In conclusion, DB in the nose or esophagus in South- South Nigeria carries a high risk of major complications. The lack of awareness of DB as a dangerous foreign body, misdiagnosis and delayed referral for endoscopic removal appear to be the major risk factor to the development of major sequelae following DB ingestion in our region of Sub-Saharan Africa.

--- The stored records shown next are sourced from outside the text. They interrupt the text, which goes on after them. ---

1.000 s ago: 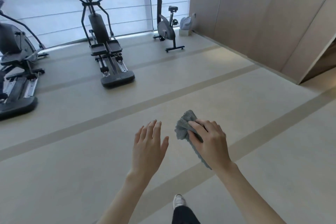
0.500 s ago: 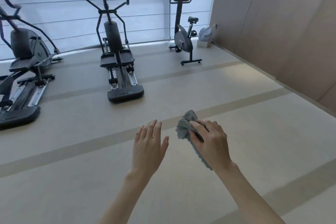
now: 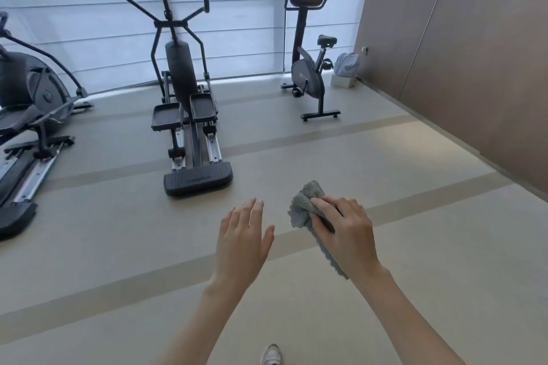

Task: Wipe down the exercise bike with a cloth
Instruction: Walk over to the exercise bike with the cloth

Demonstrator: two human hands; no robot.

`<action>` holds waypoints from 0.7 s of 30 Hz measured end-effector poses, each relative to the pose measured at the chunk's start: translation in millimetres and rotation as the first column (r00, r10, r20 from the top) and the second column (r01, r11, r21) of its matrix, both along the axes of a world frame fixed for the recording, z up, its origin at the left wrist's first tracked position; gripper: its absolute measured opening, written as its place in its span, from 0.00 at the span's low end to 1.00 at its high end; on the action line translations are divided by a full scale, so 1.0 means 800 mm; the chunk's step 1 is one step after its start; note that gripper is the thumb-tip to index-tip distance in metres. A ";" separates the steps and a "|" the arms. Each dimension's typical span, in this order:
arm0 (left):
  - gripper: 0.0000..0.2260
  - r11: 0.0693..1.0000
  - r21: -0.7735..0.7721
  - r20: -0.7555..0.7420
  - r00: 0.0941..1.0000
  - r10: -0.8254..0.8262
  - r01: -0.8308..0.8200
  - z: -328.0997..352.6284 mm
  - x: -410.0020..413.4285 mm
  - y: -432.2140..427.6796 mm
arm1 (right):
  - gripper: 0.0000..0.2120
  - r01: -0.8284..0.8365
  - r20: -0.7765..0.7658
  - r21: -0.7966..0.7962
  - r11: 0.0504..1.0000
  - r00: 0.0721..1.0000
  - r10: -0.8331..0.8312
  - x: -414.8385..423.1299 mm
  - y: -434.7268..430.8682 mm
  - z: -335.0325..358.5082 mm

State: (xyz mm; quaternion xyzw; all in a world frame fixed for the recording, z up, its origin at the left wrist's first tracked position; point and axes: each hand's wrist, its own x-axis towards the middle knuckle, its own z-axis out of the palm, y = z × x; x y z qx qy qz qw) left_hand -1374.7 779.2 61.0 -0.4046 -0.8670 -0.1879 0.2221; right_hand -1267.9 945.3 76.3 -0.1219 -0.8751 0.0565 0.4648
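The dark exercise bike (image 3: 308, 74) stands upright at the far right, by the window, several steps ahead of me. My right hand (image 3: 345, 231) is closed around a grey fluffy cloth (image 3: 305, 204), bunched at my fingertips with a tail hanging under my palm. My left hand (image 3: 241, 235) floats flat beside it, palm down, fingers slightly apart, holding nothing. Both hands are held out over the bare floor, far from the bike.
A black elliptical trainer (image 3: 184, 89) stands ahead at centre, another machine (image 3: 26, 115) at the left edge. A grey bag (image 3: 346, 64) on a white box sits in the corner behind the bike. A brown wall (image 3: 462, 74) runs along the right. My shoe (image 3: 271, 355) shows below.
I have walked forward and turned my view: the machines and bike appear nearer and shifted right in the frame. Both hands keep the same pose, the cloth still in my right hand.
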 end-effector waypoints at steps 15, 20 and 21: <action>0.22 0.998 -0.051 0.000 1.000 -0.023 0.023 0.004 -0.345 0.301 | 0.10 0.007 0.055 -0.047 0.999 0.998 -0.004 -0.340 0.297 0.000; 0.22 0.999 -0.044 -0.029 1.000 0.005 -0.006 0.004 -0.463 0.419 | 0.10 -0.022 0.031 -0.036 0.999 0.999 0.023 -0.466 0.415 0.000; 0.22 0.999 -0.039 -0.026 1.000 0.015 -0.016 0.007 -0.487 0.444 | 0.10 -0.030 0.028 -0.035 0.999 0.999 0.031 -0.491 0.440 0.002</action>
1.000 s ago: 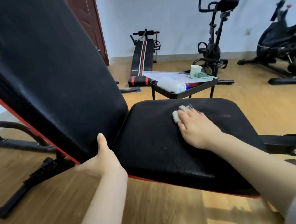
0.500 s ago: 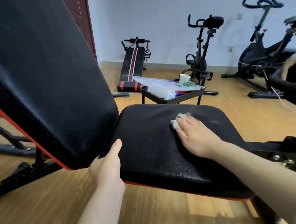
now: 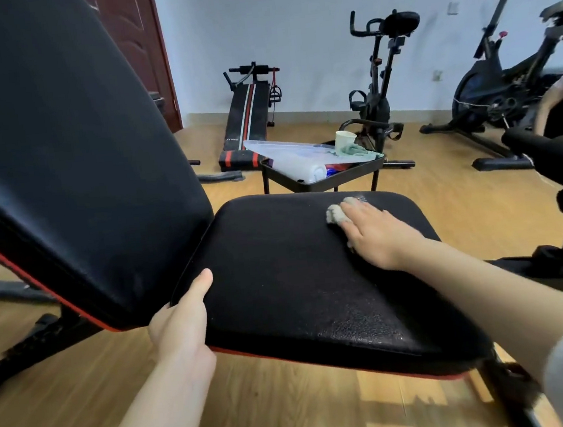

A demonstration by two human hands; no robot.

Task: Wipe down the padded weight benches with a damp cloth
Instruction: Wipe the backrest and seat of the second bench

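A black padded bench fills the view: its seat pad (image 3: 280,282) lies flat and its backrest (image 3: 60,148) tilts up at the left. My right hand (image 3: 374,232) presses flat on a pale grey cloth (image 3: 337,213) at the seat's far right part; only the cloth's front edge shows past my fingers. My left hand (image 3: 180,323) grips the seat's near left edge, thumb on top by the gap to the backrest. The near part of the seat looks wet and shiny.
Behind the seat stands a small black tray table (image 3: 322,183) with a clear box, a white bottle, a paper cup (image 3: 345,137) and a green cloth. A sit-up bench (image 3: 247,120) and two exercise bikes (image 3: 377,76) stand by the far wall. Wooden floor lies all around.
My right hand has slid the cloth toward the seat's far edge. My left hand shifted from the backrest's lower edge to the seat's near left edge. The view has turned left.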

In the United State, the National Battery Ingestion Hotline created in 1982 has helped in reducing incidence of major outcomes.17 Therefore; there is urgent need for public awareness campaign on the dangers of ingested DB battery and delayed endoscopic removal. This will help to reduce incidence of this foreign bodies and prevent their major outcome in our region.
Furthermore, there is a need for an international prohibition of the manufacture and sale of non leak proof and poor secured sources of disk batteries.